É o caso de Elena, de olhar perdido, sentada num banco de jardim, ao lado de uma loja destruída. Não mora longe dali e diz que não tem ninguém porque todos partiram. “Fui deixada sozinha”. Parece não entender muito do curso da guerra porque esteve em casa o tempo todo. De repente, um avião rasga os céus sobre as nossas cabeças. Tomada pelo susto pergunta do que se trata. Mais calma, explica que a 5 de março as janelas de casa ficaram destruídas. “Fiquei nesta casa fria. A 26 de maio, fomos atingidos por outro projétil. E a 1 de maio, a vedação da casa ficou destruída. O portão derreteu. Eu estava perto da porta de casa e as minhas pernas tremiam. Olhem como ficou a escola”. 

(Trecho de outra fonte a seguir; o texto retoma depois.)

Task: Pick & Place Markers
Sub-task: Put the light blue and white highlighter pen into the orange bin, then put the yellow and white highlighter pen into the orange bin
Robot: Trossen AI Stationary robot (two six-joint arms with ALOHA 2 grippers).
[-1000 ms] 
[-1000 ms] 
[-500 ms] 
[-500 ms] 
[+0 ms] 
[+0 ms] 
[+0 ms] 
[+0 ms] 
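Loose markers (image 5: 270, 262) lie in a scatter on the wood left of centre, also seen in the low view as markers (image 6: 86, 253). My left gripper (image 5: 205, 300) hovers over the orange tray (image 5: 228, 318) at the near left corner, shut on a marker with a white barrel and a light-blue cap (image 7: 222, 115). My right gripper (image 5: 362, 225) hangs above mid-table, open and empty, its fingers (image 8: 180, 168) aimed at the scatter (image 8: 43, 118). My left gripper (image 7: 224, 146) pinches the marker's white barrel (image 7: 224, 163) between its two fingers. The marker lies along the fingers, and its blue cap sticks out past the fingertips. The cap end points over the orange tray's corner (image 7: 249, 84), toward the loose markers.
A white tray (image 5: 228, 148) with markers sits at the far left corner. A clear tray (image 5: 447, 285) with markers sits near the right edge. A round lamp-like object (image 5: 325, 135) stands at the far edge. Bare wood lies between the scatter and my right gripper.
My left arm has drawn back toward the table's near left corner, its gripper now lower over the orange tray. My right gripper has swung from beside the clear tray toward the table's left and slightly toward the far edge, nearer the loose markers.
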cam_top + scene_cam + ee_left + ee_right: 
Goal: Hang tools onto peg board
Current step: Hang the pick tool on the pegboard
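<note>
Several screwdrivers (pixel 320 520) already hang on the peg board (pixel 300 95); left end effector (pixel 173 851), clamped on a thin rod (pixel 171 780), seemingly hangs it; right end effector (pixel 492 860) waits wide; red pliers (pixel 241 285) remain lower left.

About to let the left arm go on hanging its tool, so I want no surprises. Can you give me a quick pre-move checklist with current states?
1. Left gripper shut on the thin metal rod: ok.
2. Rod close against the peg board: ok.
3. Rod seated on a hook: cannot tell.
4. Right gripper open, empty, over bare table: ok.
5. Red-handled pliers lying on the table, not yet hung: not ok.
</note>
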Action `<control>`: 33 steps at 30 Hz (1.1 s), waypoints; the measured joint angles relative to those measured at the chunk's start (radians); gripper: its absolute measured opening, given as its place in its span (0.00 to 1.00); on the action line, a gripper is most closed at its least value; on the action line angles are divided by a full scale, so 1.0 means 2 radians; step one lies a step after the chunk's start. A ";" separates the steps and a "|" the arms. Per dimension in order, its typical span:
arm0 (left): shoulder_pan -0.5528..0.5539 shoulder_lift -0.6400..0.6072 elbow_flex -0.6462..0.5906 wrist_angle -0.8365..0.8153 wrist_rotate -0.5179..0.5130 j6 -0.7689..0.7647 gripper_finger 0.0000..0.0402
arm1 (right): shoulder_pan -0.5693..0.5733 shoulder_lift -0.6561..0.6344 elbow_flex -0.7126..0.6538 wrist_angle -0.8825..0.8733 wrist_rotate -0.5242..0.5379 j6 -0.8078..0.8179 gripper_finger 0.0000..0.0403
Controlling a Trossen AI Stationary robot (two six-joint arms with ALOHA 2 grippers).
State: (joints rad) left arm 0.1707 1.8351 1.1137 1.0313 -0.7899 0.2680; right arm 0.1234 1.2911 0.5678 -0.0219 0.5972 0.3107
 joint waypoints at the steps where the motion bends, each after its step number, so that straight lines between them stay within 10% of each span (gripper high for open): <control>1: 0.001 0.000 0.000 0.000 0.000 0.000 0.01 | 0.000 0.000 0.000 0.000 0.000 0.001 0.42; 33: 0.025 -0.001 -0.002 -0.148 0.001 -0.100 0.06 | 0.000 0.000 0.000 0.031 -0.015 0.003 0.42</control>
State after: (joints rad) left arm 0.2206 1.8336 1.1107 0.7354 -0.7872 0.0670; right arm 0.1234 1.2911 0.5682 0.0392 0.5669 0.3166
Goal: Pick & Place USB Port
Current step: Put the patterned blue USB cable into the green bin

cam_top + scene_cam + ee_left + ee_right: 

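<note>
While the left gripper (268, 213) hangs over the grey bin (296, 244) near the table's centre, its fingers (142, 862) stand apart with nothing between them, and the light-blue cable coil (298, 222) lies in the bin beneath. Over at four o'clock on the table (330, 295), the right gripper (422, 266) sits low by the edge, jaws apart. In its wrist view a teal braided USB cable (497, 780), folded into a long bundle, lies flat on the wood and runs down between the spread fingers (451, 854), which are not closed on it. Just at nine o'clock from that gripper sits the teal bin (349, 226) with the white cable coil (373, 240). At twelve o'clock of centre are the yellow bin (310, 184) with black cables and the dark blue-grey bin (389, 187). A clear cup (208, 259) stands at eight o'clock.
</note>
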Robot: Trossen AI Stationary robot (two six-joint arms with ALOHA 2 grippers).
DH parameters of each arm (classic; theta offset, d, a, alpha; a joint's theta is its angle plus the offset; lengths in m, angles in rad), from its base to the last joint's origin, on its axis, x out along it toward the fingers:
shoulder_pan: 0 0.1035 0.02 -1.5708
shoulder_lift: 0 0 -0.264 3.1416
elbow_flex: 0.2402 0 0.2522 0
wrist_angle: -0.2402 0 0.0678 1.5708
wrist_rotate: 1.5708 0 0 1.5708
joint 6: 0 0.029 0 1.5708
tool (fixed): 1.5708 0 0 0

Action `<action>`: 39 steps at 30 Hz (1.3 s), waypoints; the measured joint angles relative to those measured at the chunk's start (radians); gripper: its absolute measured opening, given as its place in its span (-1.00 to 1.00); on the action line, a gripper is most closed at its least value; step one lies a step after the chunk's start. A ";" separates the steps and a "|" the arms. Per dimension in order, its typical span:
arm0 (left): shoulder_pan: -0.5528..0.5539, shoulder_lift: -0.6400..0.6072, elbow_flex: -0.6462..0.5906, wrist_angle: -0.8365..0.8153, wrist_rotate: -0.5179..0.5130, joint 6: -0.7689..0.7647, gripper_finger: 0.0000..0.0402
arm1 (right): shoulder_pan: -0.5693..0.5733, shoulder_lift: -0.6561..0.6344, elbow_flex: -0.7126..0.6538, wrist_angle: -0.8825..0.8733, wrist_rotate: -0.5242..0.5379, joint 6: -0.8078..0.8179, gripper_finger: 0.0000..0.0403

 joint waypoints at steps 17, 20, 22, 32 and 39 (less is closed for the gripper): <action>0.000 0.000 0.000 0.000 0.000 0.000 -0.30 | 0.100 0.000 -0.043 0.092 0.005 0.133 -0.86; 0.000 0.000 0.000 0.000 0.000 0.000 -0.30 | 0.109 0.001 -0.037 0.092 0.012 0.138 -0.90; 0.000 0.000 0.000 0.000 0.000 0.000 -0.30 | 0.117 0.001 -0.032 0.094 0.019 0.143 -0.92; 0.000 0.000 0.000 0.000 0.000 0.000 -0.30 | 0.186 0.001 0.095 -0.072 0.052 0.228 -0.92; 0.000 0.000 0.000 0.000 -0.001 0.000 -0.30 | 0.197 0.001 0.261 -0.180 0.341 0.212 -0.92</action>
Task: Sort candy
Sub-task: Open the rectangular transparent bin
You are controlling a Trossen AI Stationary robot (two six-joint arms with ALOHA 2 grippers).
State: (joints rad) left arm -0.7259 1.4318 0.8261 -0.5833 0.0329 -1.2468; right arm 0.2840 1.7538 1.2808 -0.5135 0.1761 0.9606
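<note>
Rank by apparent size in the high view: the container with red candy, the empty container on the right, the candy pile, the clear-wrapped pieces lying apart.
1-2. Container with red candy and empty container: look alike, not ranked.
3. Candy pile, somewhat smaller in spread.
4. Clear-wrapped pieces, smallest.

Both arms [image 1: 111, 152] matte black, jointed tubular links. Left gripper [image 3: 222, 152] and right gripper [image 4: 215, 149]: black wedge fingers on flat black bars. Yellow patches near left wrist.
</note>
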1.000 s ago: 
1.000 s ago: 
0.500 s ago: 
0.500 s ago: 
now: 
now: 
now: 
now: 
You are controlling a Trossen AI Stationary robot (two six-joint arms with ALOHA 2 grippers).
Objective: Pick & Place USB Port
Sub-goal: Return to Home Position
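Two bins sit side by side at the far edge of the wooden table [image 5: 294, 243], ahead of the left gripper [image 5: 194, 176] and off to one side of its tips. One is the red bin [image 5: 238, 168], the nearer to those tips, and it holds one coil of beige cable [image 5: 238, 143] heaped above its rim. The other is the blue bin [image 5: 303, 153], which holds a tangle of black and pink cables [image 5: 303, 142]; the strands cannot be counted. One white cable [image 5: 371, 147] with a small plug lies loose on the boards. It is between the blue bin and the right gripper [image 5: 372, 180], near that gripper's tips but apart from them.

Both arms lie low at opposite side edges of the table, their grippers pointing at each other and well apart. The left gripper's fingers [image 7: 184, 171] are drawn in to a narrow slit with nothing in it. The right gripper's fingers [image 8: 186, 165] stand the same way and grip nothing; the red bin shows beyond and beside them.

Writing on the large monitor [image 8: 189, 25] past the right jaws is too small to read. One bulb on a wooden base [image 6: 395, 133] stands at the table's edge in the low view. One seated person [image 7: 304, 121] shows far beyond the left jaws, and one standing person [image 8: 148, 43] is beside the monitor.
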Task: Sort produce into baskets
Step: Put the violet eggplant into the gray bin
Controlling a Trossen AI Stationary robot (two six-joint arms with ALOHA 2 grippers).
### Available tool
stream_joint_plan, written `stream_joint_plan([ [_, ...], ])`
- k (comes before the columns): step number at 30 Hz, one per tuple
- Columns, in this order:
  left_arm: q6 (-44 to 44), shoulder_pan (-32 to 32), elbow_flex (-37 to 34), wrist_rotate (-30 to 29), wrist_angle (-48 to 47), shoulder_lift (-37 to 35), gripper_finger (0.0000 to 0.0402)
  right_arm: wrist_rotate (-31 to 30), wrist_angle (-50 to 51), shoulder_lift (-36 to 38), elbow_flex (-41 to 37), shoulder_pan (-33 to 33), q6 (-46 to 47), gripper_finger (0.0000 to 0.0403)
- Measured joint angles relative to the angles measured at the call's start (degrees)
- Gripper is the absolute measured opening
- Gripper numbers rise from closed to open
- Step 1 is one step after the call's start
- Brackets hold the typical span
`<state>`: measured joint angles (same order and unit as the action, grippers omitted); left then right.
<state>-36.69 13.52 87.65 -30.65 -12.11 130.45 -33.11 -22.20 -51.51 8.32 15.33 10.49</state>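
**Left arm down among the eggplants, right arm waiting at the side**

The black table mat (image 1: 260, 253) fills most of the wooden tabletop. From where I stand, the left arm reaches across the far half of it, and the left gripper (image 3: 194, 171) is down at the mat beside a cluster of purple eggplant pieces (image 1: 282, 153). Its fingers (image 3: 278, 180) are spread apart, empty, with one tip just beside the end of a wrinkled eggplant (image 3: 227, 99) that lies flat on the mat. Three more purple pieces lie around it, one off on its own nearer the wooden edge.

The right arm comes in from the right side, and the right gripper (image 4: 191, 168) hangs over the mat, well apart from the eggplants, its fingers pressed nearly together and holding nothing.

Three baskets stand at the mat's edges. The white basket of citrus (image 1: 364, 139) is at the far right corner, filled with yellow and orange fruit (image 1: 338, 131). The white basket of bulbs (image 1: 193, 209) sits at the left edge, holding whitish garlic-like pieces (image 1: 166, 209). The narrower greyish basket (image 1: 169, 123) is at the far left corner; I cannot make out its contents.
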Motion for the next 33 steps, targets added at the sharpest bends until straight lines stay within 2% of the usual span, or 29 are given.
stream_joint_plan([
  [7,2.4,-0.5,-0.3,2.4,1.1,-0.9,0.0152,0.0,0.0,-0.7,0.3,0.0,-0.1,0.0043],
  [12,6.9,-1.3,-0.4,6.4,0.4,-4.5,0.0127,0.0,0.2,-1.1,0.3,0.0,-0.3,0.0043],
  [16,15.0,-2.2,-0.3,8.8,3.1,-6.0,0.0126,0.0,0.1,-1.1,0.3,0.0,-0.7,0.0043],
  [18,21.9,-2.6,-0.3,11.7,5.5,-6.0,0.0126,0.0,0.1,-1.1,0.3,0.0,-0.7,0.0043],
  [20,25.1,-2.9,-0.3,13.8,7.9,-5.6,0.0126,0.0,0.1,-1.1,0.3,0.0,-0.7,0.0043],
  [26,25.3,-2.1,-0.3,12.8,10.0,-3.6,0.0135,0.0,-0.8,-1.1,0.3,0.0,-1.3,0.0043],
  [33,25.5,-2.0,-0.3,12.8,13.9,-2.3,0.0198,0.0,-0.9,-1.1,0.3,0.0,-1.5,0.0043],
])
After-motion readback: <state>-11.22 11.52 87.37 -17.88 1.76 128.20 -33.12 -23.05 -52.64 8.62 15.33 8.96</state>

O estabelecimento de ensino de Gorskoe está destruído.
O estabelecimento de ensino de Gorskoe está destruído.

 

E olhamos. Há uma cratera enorme em frente ao principal estabelecimento de ensino de Gorskoe. O edifício está completamente destruído. As tropas ucranianas usaram a escola como posição militar. Podemos vê-lo porque há sacos de cimento nas janelas e material bélico por todas as partes. Granadas, balas, fardamento, capacetes e uma bíblia, a que Deus, se existir parece ter ficado indiferente.